Jordet’s study at Arsenal found a robust link between scanning and performance but, unlike Wenger, he “can’t go that far to say that it is the difference-maker”. Instead, he says that scanning is “definitely something that contributes” to performance. When it comes to Wenger’s thoughts on training exercises, though, he is in total agreement.
In one of his seminars, Jordet shows a clip of an unopposed passing drill at a German Bundesliga club – two groups of players facing each other – and asks the audience to count the number of scans.
“Did anyone count any?,” Jordet says afterwards. “Of course not. And why would they (scan)? This is an exercise that doesn’t invite scanning, because all the information you need is in front of you. And think about that, because what these players then get is a lot of training on receiving the ball while they look at the ball.”
Thorstvedt gives the impression that scanning is overlooked once players turn professional. He’s 25 years old and says he hasn’t ever had a coach at senior level talk about it in a group meeting. “I think most coaches think scanning is part of when you grow up when you’re young and you have to learn this by yourself,” he adds. “But I wish there was more focus on it.”
Lampard listens to that comment with interest. “I haven’t done it in a general team meeting. It’s a good point. Sometimes maybe your focus is on other things. But with scanning, I’ve probably generally done it with midfield players more, as I’ve spoken about (with Onana). But I would say it absolutely should be something that’s part of coaching with professional players.”
One of the best ways to do that, Lampard explains, is to show a player footage of themselves scanning well, to highlight how that helped them to pass forward or make a good decision, and then show another clip where they failed to “check their shoulder” and the negative impact that had on their next action.

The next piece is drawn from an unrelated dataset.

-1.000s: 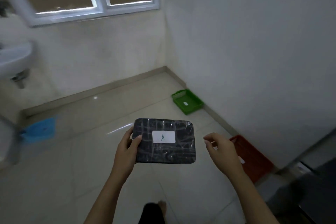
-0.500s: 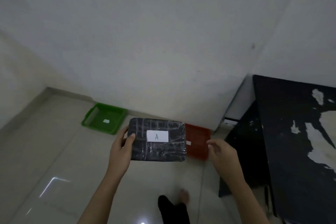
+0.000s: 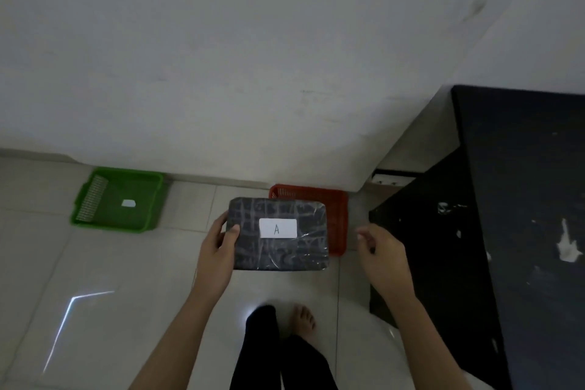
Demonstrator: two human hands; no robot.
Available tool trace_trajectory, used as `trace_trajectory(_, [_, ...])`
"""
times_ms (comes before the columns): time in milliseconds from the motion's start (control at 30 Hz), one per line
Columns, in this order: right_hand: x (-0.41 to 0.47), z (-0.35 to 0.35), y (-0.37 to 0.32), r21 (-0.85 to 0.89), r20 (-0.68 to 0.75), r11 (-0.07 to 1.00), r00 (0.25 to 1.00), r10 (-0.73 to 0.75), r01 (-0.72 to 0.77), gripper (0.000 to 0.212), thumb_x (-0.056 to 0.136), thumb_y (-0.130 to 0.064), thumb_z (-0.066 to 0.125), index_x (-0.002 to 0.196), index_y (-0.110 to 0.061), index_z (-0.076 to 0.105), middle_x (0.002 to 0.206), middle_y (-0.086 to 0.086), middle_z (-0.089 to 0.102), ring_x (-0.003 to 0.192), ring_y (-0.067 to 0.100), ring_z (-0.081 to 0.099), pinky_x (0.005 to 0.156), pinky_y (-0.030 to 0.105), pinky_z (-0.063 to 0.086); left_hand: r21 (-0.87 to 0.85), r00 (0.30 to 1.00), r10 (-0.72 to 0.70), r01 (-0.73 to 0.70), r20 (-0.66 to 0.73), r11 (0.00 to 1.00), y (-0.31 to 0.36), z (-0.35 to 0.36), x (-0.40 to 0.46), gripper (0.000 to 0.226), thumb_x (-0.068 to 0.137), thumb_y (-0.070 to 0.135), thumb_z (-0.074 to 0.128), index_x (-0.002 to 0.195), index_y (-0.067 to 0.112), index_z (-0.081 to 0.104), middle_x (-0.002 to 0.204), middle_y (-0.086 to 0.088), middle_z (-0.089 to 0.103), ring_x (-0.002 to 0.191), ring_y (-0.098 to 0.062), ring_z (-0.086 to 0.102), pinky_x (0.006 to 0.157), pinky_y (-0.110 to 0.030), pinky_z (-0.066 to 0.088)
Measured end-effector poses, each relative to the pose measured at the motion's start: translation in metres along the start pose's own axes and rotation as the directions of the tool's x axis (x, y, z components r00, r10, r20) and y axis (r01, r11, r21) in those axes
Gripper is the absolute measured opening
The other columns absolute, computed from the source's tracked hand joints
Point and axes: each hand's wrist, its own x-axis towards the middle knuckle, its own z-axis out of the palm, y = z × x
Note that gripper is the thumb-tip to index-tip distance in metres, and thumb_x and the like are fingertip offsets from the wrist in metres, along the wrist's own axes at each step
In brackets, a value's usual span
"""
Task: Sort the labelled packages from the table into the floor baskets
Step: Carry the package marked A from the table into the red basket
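Note:
A flat black package [image 3: 278, 250] wrapped in clear film carries a white label with the letter A. My left hand [image 3: 218, 250] holds it by its left edge, thumb on top, at waist height. My right hand [image 3: 380, 250] hovers to the package's right, fingers loosely curled and holding nothing. Behind the package a red basket [image 3: 335, 209] stands on the floor against the wall, partly hidden by the package. A green basket [image 3: 117, 199] with a small white label inside stands on the floor to the left.
A black table [image 3: 512, 199] with chipped white patches fills the right side, its corner close to my right hand. A white wall runs behind both baskets. My bare foot [image 3: 304, 320] and dark trouser leg show on the pale tiled floor below.
The view has swung right and down, from the window corner to the wall with both baskets in front of me. The package stays in my left hand; the table came into view.

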Motion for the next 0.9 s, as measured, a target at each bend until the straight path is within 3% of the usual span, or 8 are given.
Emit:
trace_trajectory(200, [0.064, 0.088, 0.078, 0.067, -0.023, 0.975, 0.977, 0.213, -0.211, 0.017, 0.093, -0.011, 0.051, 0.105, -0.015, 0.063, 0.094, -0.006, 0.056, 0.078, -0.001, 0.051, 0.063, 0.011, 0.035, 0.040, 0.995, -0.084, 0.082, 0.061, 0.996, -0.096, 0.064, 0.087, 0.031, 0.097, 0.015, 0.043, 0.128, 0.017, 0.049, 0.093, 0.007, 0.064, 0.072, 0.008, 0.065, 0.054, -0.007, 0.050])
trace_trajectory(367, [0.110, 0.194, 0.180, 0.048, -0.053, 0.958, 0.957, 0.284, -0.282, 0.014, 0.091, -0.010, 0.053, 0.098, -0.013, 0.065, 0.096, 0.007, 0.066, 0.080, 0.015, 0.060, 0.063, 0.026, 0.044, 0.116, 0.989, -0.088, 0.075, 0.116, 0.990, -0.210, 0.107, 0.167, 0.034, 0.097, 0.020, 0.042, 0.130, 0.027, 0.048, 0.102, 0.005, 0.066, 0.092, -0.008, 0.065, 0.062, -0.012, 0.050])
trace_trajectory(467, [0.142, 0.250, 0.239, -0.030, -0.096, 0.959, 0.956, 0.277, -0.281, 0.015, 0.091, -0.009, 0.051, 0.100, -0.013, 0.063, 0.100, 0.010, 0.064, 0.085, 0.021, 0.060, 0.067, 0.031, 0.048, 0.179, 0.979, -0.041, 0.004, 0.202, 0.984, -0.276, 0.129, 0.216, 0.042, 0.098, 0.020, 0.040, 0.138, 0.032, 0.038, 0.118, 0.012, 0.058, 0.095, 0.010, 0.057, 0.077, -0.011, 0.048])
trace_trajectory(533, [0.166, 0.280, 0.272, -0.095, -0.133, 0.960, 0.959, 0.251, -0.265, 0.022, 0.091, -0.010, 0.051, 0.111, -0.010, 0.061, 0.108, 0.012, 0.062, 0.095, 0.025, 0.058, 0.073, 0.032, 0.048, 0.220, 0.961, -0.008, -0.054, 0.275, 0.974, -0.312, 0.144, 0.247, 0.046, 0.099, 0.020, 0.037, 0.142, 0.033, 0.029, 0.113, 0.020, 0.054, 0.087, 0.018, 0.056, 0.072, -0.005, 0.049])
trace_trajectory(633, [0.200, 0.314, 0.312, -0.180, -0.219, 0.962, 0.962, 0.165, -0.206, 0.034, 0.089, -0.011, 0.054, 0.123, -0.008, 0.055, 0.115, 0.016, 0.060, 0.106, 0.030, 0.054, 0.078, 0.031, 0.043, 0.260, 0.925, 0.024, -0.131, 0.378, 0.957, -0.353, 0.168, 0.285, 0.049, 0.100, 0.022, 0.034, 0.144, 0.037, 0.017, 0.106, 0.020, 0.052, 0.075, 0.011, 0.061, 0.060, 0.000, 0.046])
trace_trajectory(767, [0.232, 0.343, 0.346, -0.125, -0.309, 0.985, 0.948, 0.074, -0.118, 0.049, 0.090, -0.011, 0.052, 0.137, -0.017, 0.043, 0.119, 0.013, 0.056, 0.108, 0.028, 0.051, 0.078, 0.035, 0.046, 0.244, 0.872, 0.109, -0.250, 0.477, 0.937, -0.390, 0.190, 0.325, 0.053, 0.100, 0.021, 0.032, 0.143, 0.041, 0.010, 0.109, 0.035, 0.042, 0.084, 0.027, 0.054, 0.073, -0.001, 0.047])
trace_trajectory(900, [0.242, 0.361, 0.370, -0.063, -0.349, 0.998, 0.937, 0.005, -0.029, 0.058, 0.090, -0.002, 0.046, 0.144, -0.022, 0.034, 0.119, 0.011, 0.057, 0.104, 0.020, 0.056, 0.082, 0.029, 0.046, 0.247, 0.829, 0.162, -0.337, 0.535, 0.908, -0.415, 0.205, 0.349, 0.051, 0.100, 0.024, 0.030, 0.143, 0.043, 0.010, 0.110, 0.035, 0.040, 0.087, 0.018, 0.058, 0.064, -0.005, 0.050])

“Then, when I would train with players – and this is just a simple example – you could arrange a drill where you have a ball being fired into a midfield player and they’re either receiving fake pressure from a coach who is giving them space, or the coach is going tight and they need to pop it off quickly. I think doing those sort of basic things, and getting the player’s buy-in as to why you’re doing it, are the building blocks.”
In Jordet’s experience, that kind of one-to-one work isn’t done nearly enough: “One of the things that has surprised me – I would almost say shocked me – working in football over the past decade or so is how little these players get feedback from their manager, but also their coaching staff in general, about their individual development. All the focus is on team tactics. That’s their world, that’s what they care about.
“And then if they don’t even focus on individual development, then to focus on scanning, which is just a little part of that…. maybe it’s not their role either, but someone at the club should have that role, and it’s not happening as much as we might think, or want.”
In reality, scanning drills should be position-specific too and not just generic. Forwards, for example, scan in a very different way to centre-backs and, typically, a lot less than midfielders – something that Jordet partly puts down to the lack of space around them, which means that the speed of perception needs to change too.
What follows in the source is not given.